Chatterjee Ishani, Zhou Mengchu, Abusorrah Abdullah, Sedraoui Khaled, Alabdulwahab Ahmed
Department of Electrical and Computer Engineering, New Jersey Institute of Technology, Newark, NJ 07102, USA.
Department of Electrical and Computer Engineering, Faculty of Engineering, and Center of Research Excellence in Renewable Energy and Power Systems, King Abdulaziz University, Jeddah 21481, Saudi Arabia.
Entropy (Basel). 2021 Dec 7;23(12):1645. doi: 10.3390/e23121645.
People nowadays use the internet to project their assessments, impressions, ideas, and observations about various subjects or products on numerous social networking sites. These sites serve as a great source to gather data for data analytics, sentiment analysis, natural language processing, etc. Conventionally, the true sentiment of a customer review matches its corresponding star rating. There are exceptions when the star rating of a review is opposite to its true nature. These are labeled as the outliers in a dataset in this work. The state-of-the-art methods for anomaly detection involve manual searching, predefined rules, or traditional machine learning techniques to detect such instances. This paper conducts a sentiment analysis and outlier detection case study for Amazon customer reviews, and it proposes a statistics-based outlier detection and correction method (SODCM), which helps identify such reviews and rectify their star ratings to enhance the performance of a sentiment analysis algorithm without any data loss. This paper focuses on performing SODCM in datasets containing customer reviews of various products, which are (a) scraped from Amazon.com and (b) publicly available. The paper also studies the dataset and concludes the effect of SODCM on the performance of a sentiment analysis algorithm. The results exhibit that SODCM achieves higher accuracy and recall percentage than other state-of-the-art anomaly detection algorithms.

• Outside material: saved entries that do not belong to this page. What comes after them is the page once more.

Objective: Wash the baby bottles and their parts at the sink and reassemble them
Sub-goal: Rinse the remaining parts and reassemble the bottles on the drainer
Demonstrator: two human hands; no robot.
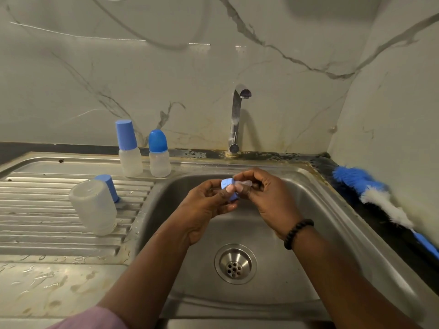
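From the head camera, both hands are working together over the steel sink basin, at about 12 o'clock from the drain. The left hand is curling its fingers round a blue bottle collar ring, while the right hand, a beaded bracelet sitting on its wrist, is pinching a clear teat against that ring. The tap is standing at 12 o'clock behind the hands. At 10 o'clock, on the ribbed draining board, an uncapped clear bottle is standing upside down, a blue cap just behind it. Two capped bottles, one taller and one shorter, are standing upright side by side at the board's back edge. A blue-and-white bottle brush is lying at 3 o'clock on the dark counter.
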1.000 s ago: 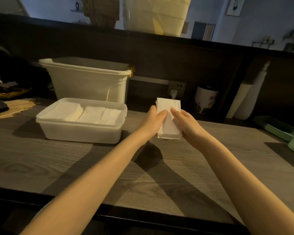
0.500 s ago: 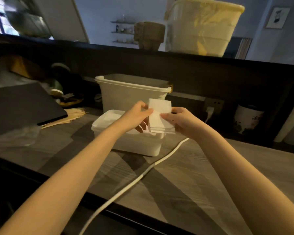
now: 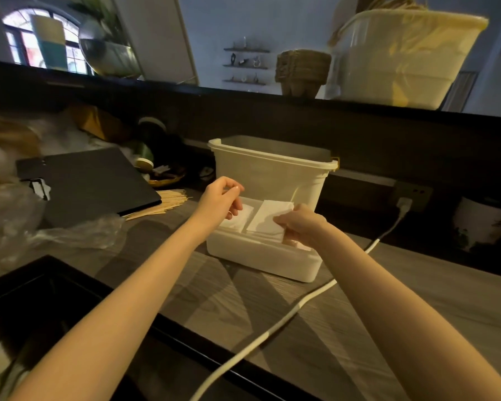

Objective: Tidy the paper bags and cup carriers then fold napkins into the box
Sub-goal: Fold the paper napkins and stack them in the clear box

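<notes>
Napkin [image 3: 268, 219]: pinched by right hand [image 3: 300, 227], tilted over box [image 3: 261, 260], long axis away.
Left hand [image 3: 220, 201]: loosely curled, nothing held.

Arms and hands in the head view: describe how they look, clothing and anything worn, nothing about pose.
Both forearms are bare right down to the bottom edge of the picture; no sleeve or cuff shows. The left hand and right hand wear no gloves, and no watch or bracelet shows at either wrist. No ring can be made out in this dim light. The fingernails look short and unpainted.
</notes>
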### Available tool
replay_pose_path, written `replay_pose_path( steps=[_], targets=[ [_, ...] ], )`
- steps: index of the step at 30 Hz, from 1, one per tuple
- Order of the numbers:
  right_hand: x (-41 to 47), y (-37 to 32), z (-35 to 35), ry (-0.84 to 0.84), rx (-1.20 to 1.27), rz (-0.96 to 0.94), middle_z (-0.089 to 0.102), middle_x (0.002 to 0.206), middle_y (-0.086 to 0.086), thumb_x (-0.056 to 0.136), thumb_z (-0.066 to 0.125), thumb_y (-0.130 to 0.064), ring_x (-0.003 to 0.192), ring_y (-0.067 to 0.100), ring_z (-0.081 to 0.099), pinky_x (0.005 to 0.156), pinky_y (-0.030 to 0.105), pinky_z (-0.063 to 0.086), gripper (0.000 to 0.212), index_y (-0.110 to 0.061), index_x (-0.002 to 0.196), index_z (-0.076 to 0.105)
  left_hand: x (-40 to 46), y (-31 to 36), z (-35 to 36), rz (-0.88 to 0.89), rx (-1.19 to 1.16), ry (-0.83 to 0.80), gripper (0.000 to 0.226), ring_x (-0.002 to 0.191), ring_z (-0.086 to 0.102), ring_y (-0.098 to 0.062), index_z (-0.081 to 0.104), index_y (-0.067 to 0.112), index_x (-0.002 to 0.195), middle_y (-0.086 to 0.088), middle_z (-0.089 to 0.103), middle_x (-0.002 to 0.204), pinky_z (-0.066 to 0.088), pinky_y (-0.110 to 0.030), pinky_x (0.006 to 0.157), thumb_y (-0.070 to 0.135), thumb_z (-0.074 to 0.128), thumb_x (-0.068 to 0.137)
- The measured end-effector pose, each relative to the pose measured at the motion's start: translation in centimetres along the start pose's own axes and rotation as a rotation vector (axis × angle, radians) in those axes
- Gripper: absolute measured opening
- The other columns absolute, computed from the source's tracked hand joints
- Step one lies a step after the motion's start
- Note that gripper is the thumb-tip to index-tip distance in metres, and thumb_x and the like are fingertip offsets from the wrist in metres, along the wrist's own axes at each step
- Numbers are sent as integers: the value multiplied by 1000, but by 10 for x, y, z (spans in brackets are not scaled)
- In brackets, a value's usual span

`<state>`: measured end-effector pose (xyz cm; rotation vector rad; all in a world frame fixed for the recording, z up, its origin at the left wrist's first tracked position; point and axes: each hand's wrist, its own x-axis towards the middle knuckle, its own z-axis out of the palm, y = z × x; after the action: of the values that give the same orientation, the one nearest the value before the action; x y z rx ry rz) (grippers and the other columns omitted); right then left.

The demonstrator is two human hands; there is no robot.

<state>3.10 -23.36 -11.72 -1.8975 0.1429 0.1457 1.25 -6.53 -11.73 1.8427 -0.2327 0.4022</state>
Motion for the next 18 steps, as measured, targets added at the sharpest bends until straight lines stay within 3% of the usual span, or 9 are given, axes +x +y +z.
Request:
replay_pose_path(
  steps=[3,4,5,7,8,11,14,18],
  targets=[
    [-4,0,5,-44,-55,-3,61,103,16,91,57,-2,72,17,57,44,13,49,37,4,126,46,-2,-3,-4,-10,3,-6,14,59,52,-11,52,8,102,-4,56,70,42,-15,48,11,39,98],
    [-5,0,6,-56,-73,-3,60,93,13,92,57,-4,69,15,56,44,12,49,34,4,124,48,-2,-4,-4,-13,3,-6,14,59,52,-11,53,8,103,-4,57,70,42,-15,49,11,39,98],
    [-6,-1,6,-53,-90,1,60,89,11,92,57,-8,73,17,59,55,14,53,33,3,122,49,-3,-4,-4,-14,7,-7,14,60,52,-10,52,9,103,-4,57,70,43,-15,50,11,40,98],
    [-7,-3,5,-52,-105,12,62,105,16,94,55,-13,95,25,64,82,28,55,36,2,126,46,-3,-4,-5,-12,16,-11,14,63,53,-10,52,9,104,-3,57,72,44,-16,53,12,40,98],
    [-7,-4,3,-62,-94,14,59,115,19,95,53,-13,100,28,64,86,33,54,39,2,130,42,-4,-5,-5,-10,24,-12,13,64,54,-10,52,9,104,-2,57,73,44,-17,55,12,41,98],
    [-5,-7,-11,-33,-195,-43,56,119,17,97,50,-15,91,26,64,72,32,56,38,2,130,42,-1,-8,-6,-17,48,22,12,70,55,-10,51,10,107,-2,59,79,42,-18,59,12,44,97],
    [-1,-3,-31,169,-395,-91,55,111,11,97,47,-23,88,23,61,65,29,54,39,-1,130,45,7,-15,-6,-83,89,134,25,81,53,-12,44,11,118,-4,56,94,40,-24,70,15,50,94],
    [-6,12,-45,373,-636,-85,41,136,18,96,47,-28,103,29,56,71,30,44,48,-3,136,37,15,-25,-7,-213,216,183,39,101,51,-21,42,10,129,-9,51,114,43,-31,82,16,55,92]
  ],
)
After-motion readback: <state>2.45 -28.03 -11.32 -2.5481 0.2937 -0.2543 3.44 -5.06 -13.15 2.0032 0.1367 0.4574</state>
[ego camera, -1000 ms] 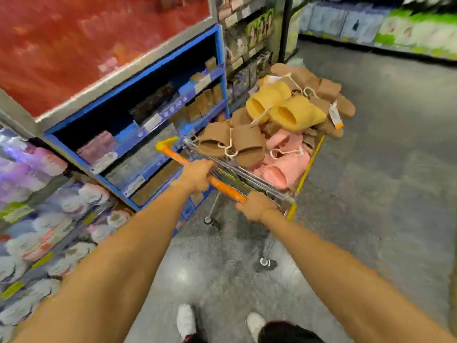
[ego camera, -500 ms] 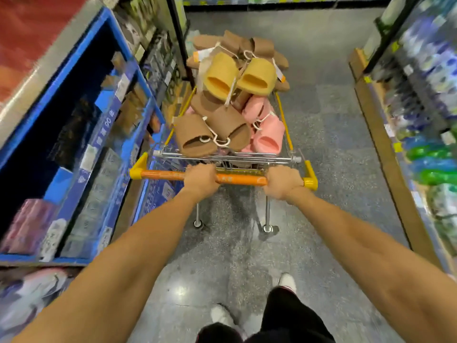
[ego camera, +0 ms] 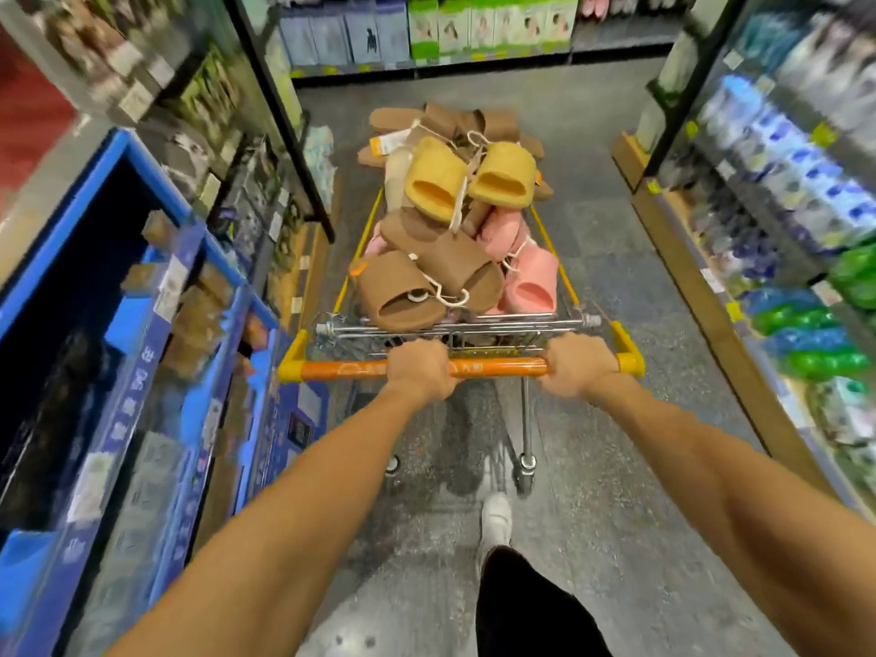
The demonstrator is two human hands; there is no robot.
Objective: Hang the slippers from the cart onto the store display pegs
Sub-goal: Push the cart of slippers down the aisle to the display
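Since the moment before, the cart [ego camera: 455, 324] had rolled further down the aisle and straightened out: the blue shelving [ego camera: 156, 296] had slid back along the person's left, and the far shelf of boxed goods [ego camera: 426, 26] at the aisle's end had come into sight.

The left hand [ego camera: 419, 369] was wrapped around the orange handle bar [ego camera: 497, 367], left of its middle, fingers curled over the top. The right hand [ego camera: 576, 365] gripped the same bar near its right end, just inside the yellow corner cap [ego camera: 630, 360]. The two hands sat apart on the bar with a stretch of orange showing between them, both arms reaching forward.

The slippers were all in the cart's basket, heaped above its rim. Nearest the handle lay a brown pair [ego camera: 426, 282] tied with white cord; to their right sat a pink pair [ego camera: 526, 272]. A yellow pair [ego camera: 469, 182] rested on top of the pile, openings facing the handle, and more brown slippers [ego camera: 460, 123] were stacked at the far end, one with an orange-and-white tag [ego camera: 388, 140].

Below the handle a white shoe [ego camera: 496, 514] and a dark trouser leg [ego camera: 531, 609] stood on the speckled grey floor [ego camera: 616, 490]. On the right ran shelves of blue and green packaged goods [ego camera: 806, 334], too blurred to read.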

如今,人们利用互联网在众多社交网站上展示他们对各种主题或产品的评价、印象、想法和观察结果。这些网站是收集数据分析、情感分析、自然语言处理等数据的重要来源。传统上,客户评论的真实情感与相应的星级评级相符。但也有例外情况,即评论的星级评级与其真实性质相反。在本研究中,这些被标记为数据集中的异常值。目前先进的异常检测方法包括人工搜索、预定义规则或传统机器学习技术来检测此类情况。本文针对亚马逊客户评论进行了情感分析和异常值检测案例研究,并提出了一种基于统计的异常值检测与修正方法(SODCM),该方法有助于识别此类评论并修正其星级评级,以提高情感分析算法的性能且不造成任何数据损失。本文重点在包含各种产品客户评论的数据集上执行SODCM,这些数据集(a)是从Amazon.com上抓取的,(b)是公开可用的。本文还研究了该数据集,并总结了SODCM对情感分析算法性能的影响。结果表明,SODCM比其他先进的异常检测算法具有更高的准确率和召回率。